> [What you should do]:
Exclude the pictures, then repeat the remaining data exactly.

> [Data section]:

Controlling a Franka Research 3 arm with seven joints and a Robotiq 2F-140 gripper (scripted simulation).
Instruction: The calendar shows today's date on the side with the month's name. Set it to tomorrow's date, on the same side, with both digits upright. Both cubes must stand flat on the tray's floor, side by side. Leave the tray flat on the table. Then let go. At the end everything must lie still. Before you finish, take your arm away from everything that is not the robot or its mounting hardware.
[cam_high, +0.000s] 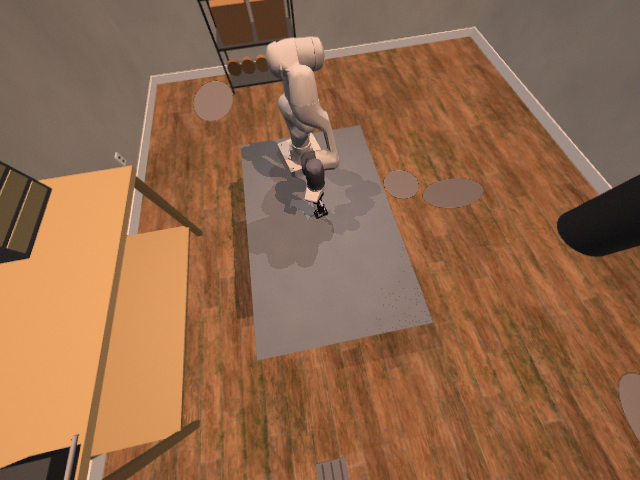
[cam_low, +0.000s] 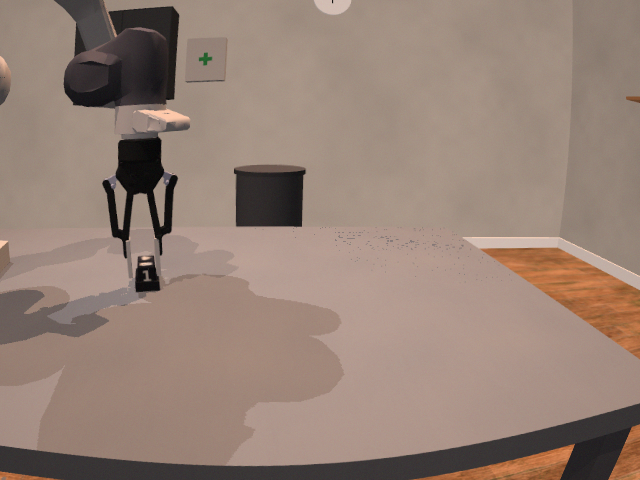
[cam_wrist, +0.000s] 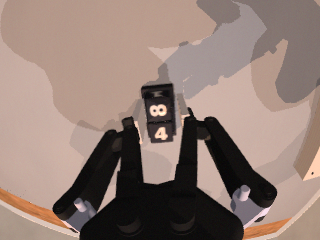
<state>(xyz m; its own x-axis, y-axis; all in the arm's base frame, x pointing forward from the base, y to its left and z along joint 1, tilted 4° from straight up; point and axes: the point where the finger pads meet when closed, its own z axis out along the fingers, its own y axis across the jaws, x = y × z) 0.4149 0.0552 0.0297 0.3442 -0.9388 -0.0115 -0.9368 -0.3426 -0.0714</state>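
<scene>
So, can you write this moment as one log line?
jaws: part open, either side of cube, holding nothing | cube: on table, 1 facing exterior camera

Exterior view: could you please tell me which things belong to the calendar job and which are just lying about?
Job: cube, gripper, table.
Lying about: bin, cross sign, shelf.

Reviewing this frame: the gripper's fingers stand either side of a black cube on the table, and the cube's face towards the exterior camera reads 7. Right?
Not quite: that face of the black cube reads 1, as the exterior view shows. The gripper does straddle it.
</scene>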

> [Output below]:
Controlling a Franka Research 3 arm with seven joints and a Robotiq 2F-140 gripper (scripted simulation).
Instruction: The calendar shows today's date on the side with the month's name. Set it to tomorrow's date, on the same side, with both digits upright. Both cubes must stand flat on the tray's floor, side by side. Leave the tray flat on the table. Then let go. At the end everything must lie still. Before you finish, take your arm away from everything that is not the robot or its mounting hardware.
[cam_high, +0.000s] 
[cam_low, +0.000s] 
[cam_wrist, +0.000s] 
<state>(xyz m; its own x-axis, y-axis; all in the arm's base frame, x pointing forward from the base, y to its left and z along joint 1, tilted 4° from straight up; point and axes: the point where the finger pads meet when closed, its own z axis out along the fingers, its own y axis across the jaws, x = y × z) 0.4149 0.0552 0.0297 0.3442 -0.9388 -0.0115 -0.9368 -0.3426 -0.0714</state>
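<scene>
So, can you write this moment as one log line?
jaws: part open, either side of cube, holding nothing | cube: on table, 1 facing exterior camera

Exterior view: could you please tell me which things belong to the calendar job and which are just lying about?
Job: cube, gripper, table.
Lying about: bin, cross sign, shelf.

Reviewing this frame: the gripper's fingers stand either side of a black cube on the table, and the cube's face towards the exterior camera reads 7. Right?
Not quite: that face of the black cube reads 1, as the exterior view shows. The gripper does straddle it.
</scene>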

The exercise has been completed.